SECOND QUARTER 2020 AND RECENT BUSINESS
UPDATE
argenx continues to execute on its “argenx 2021”
vision to become a fully integrated, global immunology company. The
company continues to implement measures across the organization and
in the operations of globally run clinical trials to minimize the
impact of COVID-19 on employees, patients and their communities,
physicians and ongoing business priorities.
Commercial preparations underway to
support potential approval and launch of argenx’s first-in-class
FcRn antagonist, efgartigimod, in its first indication, generalized
myasthenia gravis (gMG).
- Biologics License Application (BLA) on track to be filed with
the U.S. Food and Drug Administration (FDA) by the end of 2020 with
an expected U.S. commercial launch in 2021
- Japanese Marketing Authorization Application (J-MAA) expected
to be filed with the Pharmaceuticals and Medical Devices Agency
(PMDA) in the first half of 2021 with an expected efgartigimod
launch in gMG in Japan following the U.S. commercial launch
- Commercial infrastructure readiness activities, including with
global supply chain, are on track for launch timeline in the U.S.
and Japan
In May, argenx reported positive topline
data from the Phase 3 ADAPT trial showing efgartigimod was
well-tolerated and able to drive responses that support plans to
offer individualized dosing to gMG
patients.
- ADAPT met its primary endpoint showing 67.7% of acetylcholine
receptor-antibody positive (AChR-Ab+) gMG patients were responders
on the Myasthenia Gravis Activities of Daily Living (MG-ADL) score
compared with 29.7% on placebo (p<0.0001)
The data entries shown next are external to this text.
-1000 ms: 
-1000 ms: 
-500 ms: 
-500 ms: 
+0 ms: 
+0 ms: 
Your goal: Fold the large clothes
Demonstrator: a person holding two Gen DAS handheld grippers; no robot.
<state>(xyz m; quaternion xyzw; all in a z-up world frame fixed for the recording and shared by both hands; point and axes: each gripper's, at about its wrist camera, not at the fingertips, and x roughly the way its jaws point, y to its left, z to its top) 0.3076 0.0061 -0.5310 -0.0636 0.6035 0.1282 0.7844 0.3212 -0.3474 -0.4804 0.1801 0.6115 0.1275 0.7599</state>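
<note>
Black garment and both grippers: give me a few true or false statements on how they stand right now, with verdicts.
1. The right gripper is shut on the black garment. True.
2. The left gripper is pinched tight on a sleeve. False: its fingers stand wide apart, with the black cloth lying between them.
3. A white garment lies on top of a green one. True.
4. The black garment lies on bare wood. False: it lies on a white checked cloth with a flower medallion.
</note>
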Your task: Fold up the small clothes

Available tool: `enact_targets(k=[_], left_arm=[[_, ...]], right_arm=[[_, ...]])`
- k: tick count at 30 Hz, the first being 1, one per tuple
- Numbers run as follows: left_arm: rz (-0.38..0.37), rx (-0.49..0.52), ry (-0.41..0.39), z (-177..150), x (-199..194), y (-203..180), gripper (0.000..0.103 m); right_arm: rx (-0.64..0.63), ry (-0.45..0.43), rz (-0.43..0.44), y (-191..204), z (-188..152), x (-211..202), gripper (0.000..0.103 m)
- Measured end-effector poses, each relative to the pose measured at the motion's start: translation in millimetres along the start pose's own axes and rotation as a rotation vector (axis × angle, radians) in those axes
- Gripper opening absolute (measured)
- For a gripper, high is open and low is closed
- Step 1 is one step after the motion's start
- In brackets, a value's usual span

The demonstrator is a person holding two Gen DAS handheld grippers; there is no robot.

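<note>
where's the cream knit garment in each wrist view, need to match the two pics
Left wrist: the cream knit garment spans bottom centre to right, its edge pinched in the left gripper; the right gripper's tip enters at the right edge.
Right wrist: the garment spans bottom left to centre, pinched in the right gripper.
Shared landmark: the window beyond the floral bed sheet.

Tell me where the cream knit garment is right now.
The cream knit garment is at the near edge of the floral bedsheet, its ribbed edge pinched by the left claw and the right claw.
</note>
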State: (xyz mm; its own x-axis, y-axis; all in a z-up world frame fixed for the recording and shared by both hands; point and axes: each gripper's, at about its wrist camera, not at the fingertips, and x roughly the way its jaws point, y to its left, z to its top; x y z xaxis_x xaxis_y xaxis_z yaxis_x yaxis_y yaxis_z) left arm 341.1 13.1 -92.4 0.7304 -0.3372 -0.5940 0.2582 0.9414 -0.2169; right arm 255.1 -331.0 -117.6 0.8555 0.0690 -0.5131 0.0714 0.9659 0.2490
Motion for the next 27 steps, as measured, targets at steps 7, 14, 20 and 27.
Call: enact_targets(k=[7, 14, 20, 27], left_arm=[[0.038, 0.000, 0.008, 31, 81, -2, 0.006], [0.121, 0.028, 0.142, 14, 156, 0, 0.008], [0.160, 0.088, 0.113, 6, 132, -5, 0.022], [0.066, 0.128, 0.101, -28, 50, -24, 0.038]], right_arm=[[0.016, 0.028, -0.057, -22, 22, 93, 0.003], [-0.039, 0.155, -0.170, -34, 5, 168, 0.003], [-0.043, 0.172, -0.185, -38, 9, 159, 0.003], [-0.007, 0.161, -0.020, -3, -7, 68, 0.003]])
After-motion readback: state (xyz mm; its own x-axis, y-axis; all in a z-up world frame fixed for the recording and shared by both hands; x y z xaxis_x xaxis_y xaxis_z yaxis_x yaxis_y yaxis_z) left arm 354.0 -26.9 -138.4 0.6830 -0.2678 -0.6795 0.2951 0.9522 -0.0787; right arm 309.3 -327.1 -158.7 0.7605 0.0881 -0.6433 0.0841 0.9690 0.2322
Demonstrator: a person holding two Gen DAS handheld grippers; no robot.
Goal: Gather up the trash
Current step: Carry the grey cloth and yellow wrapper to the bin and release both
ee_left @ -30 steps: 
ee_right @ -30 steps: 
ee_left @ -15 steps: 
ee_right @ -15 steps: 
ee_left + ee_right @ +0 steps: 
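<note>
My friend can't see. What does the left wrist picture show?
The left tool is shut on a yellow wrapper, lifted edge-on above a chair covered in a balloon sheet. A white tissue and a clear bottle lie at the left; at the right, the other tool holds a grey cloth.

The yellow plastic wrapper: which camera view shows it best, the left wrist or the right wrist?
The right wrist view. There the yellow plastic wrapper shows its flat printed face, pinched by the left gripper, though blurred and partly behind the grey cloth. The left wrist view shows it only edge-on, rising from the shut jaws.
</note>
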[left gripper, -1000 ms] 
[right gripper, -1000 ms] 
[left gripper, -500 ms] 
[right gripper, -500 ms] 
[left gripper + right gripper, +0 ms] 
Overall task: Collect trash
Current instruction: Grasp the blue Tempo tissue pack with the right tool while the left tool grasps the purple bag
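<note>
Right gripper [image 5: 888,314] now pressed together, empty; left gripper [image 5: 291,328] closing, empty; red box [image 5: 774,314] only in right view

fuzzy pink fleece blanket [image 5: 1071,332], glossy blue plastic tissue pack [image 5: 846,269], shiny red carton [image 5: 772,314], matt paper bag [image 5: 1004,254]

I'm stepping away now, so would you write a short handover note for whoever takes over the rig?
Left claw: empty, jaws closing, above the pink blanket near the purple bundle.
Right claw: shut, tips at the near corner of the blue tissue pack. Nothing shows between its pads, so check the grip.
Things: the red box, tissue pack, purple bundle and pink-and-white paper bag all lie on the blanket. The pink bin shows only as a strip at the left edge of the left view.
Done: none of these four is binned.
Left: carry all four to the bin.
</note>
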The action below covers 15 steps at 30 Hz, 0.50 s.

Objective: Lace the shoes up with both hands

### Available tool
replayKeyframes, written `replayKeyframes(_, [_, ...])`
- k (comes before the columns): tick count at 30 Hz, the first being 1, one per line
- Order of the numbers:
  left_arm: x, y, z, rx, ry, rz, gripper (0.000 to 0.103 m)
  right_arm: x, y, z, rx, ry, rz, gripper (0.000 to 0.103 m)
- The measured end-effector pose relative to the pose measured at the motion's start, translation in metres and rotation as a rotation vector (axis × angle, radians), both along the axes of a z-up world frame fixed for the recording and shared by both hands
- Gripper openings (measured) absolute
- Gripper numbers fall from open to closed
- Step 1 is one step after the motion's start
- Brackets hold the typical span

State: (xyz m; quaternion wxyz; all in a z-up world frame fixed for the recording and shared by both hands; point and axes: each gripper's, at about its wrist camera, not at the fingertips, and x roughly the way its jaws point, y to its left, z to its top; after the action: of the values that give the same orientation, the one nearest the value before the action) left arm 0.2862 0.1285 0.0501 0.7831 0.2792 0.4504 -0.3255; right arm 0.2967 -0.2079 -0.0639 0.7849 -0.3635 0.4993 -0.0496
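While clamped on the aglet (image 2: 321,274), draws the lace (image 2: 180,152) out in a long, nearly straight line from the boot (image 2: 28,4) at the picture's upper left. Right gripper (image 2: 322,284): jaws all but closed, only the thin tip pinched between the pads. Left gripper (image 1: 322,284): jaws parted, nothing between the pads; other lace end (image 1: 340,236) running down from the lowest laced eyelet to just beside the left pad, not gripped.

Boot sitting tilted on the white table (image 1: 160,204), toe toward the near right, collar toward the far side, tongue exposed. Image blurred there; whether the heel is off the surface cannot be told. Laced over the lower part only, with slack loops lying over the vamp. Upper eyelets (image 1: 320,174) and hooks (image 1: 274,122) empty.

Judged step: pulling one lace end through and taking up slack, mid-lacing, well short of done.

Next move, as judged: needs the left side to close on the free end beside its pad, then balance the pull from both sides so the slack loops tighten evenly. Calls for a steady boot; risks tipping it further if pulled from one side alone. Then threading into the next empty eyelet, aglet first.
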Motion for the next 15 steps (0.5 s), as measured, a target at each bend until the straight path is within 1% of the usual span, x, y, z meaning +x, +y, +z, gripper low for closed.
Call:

- 63.1% of AChR-Ab+ gMG patients responded to efgartigimod
compared with 14.1% on placebo on the Quantitative Myasthenia
Gravis (QMG) score (p<0.0001)
- 40.0% of efgartigimod-treated AChR-Ab+ patients achieved
minimal symptom expression defined as MG-ADL scores of 0 (symptom
free) or 1, compared to 11.1% treated with placebo
- In AChR-Ab+ patients who met the primary endpoint, the majority
showed a sustained response, including 88.6% who achieved a
response for at least six weeks, 56.8% for at least eight weeks and
34.1% for at least 12 weeks
- Safety profile of efgartigimod was comparable to placebo
- Detailed data set to be presented at upcoming medical meeting
in 2020
- argenx plans to meet with FDA in fourth quarter of 2020 to
discuss bridging strategy for subcutaneous (SC) efgartigimod
Positive ADAPT data support continued
progress of efgartigimod in additional severe autoimmune
indications within key commercial franchises.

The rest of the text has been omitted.